→ YOUR ASSIGNMENT
Wherever a line of the records contains "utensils", copy that line.

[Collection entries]

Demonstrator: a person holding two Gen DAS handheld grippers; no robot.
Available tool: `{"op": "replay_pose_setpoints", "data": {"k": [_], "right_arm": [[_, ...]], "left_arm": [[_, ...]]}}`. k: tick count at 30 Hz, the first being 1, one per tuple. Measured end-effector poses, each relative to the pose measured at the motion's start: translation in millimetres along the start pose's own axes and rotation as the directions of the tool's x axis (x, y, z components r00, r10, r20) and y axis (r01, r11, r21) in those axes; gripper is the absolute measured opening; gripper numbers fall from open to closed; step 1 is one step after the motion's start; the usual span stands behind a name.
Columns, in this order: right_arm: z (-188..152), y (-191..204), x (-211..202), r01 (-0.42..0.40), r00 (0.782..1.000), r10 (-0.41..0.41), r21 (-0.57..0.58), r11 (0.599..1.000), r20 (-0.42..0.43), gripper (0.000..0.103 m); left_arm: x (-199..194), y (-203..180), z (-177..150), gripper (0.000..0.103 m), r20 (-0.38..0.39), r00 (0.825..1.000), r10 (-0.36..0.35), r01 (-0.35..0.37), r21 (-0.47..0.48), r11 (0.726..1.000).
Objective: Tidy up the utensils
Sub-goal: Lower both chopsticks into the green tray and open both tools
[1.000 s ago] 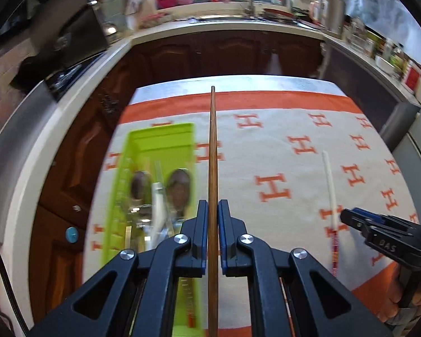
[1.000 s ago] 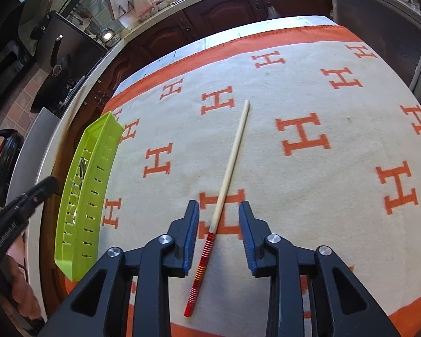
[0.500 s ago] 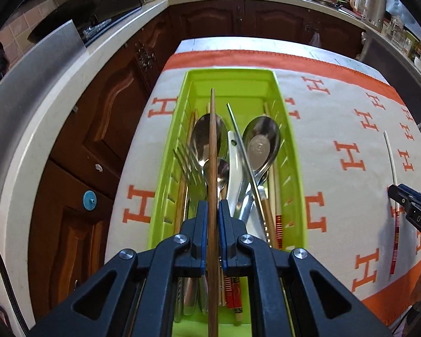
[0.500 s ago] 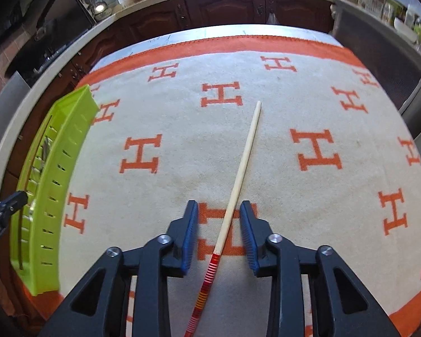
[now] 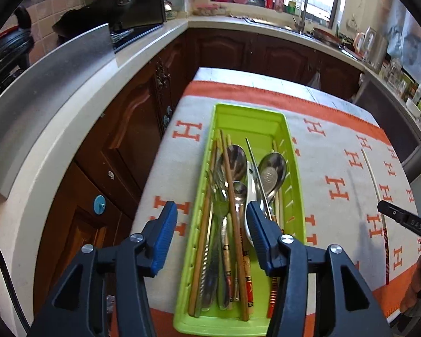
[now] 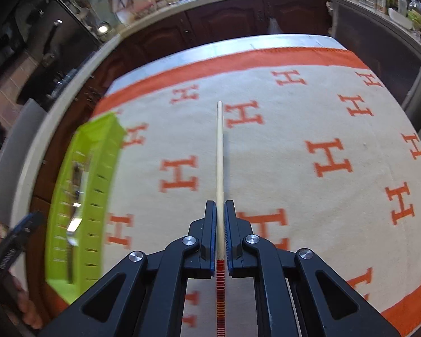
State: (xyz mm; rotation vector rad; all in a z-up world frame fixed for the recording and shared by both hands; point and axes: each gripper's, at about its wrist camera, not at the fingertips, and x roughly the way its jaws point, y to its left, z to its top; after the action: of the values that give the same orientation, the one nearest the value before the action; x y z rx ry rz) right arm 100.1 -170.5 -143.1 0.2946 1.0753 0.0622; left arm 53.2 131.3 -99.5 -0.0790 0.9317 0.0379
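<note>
Nearest you, your right gripper [image 6: 220,230] has just clamped down on the pale wooden chopstick with the red-striped handle [image 6: 219,154], pinching it just ahead of the stripes, with the tip pointing away over the cream-and-orange H-patterned cloth [image 6: 308,118]. Over on the left, your left gripper [image 5: 210,233] has just opened, nothing between its jaws, hanging above the lime-green plastic utensil tray [image 5: 293,168]. The dark brown wooden chopstick [image 5: 233,193] now lies inside, on top of the steel spoons [image 5: 272,172] and forks. So I'd say you're mid pick-up on the last loose piece. Next you'll want to carry it left and line it up lengthwise with the tray before letting go.
</note>
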Motion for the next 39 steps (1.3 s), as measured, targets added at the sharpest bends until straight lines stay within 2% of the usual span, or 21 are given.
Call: {"op": "replay_pose_setpoints", "data": {"k": [6,8,12,14,17,19,25,34,37,39], "right_arm": [[12.6,67.9,-20.7,-0.159,0.987,0.157,-0.067,0.985,-0.030,0.005],[14.8,91.9,-23.3,-0.185,0.983,0.183,-0.098,0.978,-0.036,0.005],[18.8,137.2,-21.5,-0.233,0.972,0.227,-0.133,0.963,-0.063,0.005],[20.7,155.2,-17.5,-0.246,0.968,0.238,-0.131,0.960,-0.073,0.005],[24.2,175.7,-12.3,-0.241,0.970,0.234,-0.142,0.960,-0.069,0.005],[25.8,184.2,-7.7,-0.231,0.972,0.224,-0.143,0.962,-0.066,0.005],[29.8,191.9,14.9,-0.191,0.980,0.182,-0.130,0.973,-0.077,0.006],[26.5,190.0,50.6,-0.150,0.980,0.132,-0.114,0.982,-0.149,0.007],[23.8,189.9,55.7,-0.129,0.982,0.109,-0.124,0.984,-0.156,0.013],[23.0,188.9,56.4,-0.120,0.983,0.101,-0.124,0.985,-0.156,0.028]], "left_arm": [[-16.8,14.2,-2.2,0.067,0.044,0.998,0.054,-0.054,-0.014,0.998],[-20.7,17.2,-2.2,0.075,0.048,0.997,0.068,-0.067,-0.019,0.998],[-25.5,23.5,-1.4,0.079,0.044,0.995,0.084,-0.083,-0.028,0.996],[-27.5,25.4,0.1,0.086,0.046,0.995,0.093,-0.091,-0.030,0.995],[-30.0,28.2,2.3,0.097,0.054,0.994,0.098,-0.096,-0.041,0.995],[-30.5,29.9,2.8,0.100,0.057,0.994,0.093,-0.091,-0.048,0.995],[-28.9,35.8,2.9,0.101,0.045,0.995,0.088,-0.085,-0.071,0.994],[-23.4,40.4,2.0,0.101,0.023,0.995,0.098,-0.096,-0.090,0.991],[-21.9,41.2,1.6,0.101,0.015,0.995,0.099,-0.097,-0.092,0.991],[-20.9,41.4,1.2,0.101,0.010,0.995,0.100,-0.099,-0.094,0.991]]}}
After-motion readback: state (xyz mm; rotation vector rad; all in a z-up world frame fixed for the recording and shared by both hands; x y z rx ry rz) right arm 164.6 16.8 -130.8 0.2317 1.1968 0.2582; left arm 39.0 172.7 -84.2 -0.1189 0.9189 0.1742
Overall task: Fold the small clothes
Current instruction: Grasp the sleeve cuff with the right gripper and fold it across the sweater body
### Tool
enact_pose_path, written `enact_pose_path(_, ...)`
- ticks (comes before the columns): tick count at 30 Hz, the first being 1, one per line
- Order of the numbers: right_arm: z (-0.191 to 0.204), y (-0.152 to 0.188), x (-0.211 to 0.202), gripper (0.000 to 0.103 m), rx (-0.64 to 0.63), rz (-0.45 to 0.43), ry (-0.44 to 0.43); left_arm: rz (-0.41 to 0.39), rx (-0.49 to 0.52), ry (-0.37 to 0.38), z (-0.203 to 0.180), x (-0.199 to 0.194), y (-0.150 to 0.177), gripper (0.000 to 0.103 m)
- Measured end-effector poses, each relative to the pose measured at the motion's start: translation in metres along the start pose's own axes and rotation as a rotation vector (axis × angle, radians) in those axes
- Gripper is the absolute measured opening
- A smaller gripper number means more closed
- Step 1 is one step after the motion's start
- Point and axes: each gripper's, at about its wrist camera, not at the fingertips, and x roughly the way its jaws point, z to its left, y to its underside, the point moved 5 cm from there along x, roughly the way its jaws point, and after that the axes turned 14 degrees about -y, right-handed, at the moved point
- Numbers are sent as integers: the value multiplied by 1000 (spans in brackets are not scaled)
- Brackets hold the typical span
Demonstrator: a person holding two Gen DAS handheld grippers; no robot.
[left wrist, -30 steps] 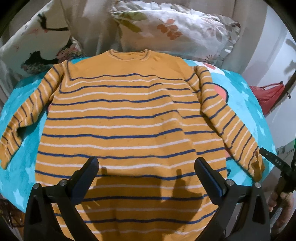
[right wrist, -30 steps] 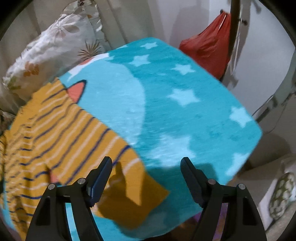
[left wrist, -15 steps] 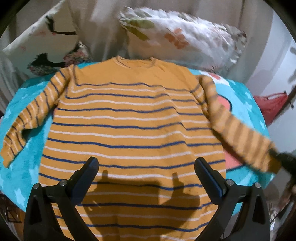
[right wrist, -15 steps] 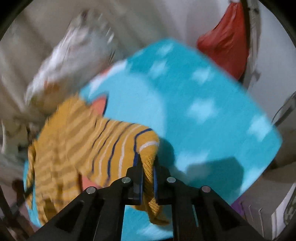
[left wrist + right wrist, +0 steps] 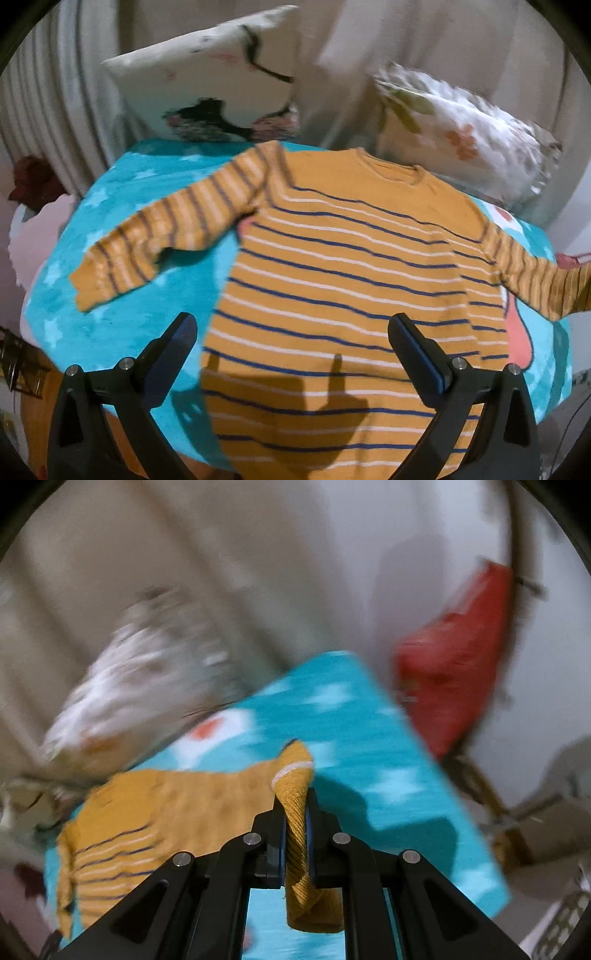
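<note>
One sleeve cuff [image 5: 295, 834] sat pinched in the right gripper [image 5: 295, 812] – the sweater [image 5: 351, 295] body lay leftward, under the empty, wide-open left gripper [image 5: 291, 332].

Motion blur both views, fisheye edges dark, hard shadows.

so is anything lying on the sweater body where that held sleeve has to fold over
Nothing visible does. The right tongs are shut on the sleeve cuff, lifted off the blue star blanket. The striped sweater front lies flat and bare; the open left tongs hover above its hem, touching nothing.
</note>
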Motion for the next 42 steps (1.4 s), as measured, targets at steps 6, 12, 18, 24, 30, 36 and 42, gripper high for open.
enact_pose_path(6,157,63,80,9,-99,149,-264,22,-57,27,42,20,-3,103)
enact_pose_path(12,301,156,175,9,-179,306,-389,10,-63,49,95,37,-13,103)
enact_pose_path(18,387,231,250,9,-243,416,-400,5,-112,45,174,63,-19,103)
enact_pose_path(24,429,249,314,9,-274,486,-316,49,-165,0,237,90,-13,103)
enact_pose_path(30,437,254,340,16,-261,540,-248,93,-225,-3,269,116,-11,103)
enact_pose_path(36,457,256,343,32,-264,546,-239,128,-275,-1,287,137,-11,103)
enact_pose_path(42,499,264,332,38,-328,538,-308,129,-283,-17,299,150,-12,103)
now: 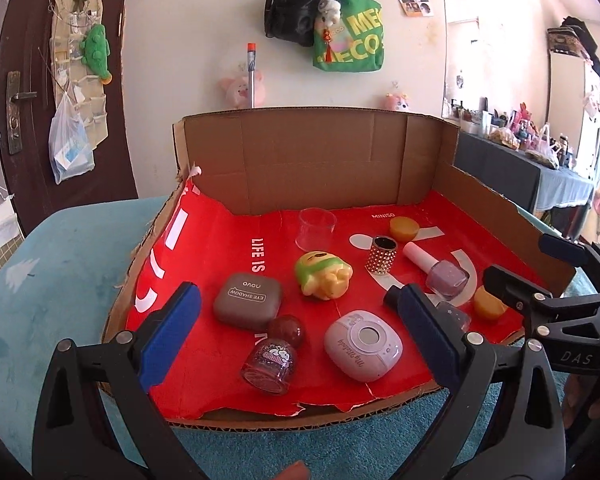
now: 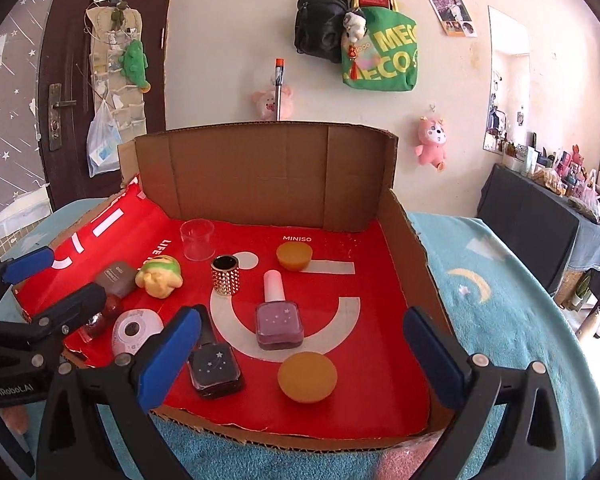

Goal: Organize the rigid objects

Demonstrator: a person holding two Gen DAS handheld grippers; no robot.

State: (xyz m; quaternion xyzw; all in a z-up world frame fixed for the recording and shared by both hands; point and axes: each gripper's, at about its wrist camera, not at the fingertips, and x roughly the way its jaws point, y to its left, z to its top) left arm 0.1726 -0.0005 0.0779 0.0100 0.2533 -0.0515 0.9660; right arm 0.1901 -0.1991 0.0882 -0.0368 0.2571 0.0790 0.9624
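Left blue-padded gripper (image 1: 296, 320) poised at near edge of the shallow cardboard tray with red paper lining (image 1: 508, 216), jaws spread wide, holding nothing; between them, grey rounded eyeshadow case (image 1: 247, 300), clear glitter bottle with dark red round cap (image 1: 274, 354) on its side, lilac rounded compact (image 1: 363, 345). Right blue-padded gripper (image 2: 302, 344) likewise wide open and empty, framing dark star-printed nail polish bottle (image 2: 215, 368), mauve square nail polish bottle (image 2: 278, 320) and orange round puck (image 2: 307, 376). Further back: gold studded cylinder (image 2: 225, 274), yellow-green squishy figure (image 2: 160, 276), clear plastic cup (image 2: 197, 239), second orange puck (image 2: 294, 256).
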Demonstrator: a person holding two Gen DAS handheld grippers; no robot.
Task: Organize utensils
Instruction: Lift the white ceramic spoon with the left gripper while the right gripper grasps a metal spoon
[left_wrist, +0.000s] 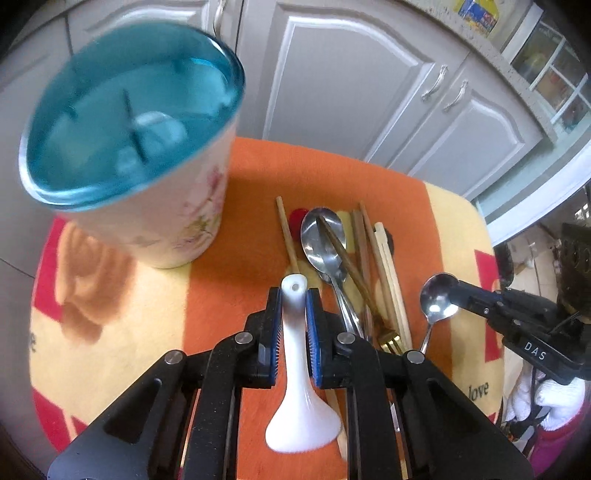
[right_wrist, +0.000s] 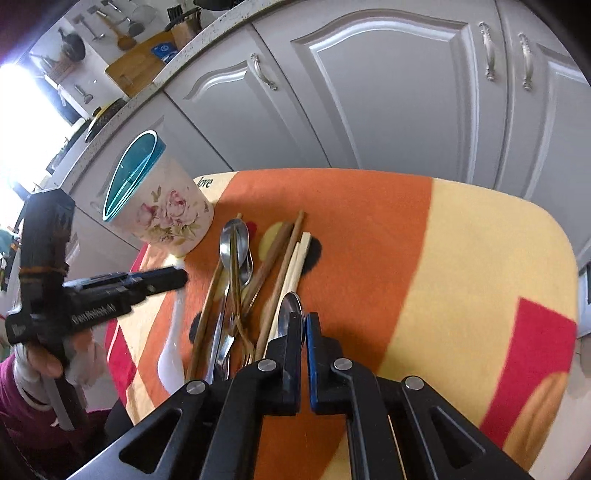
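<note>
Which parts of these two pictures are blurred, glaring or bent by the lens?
Left wrist view: the blue-rimmed cup is motion-blurred; cabinet doors curve from fisheye. Right wrist view: the window at left is blown out white; the left gripper and white spoon look smeared.

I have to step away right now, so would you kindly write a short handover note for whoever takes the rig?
Left gripper: shut on the white spoon by its handle.
Right gripper: shut on a small metal spoon.
Holder: upright at the cloth's far left; contents unclear.
Left to do: large spoon, chopsticks and fork lie piled on the cloth.
</note>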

→ TASK RESPONSE
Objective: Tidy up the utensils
Task: Organize utensils

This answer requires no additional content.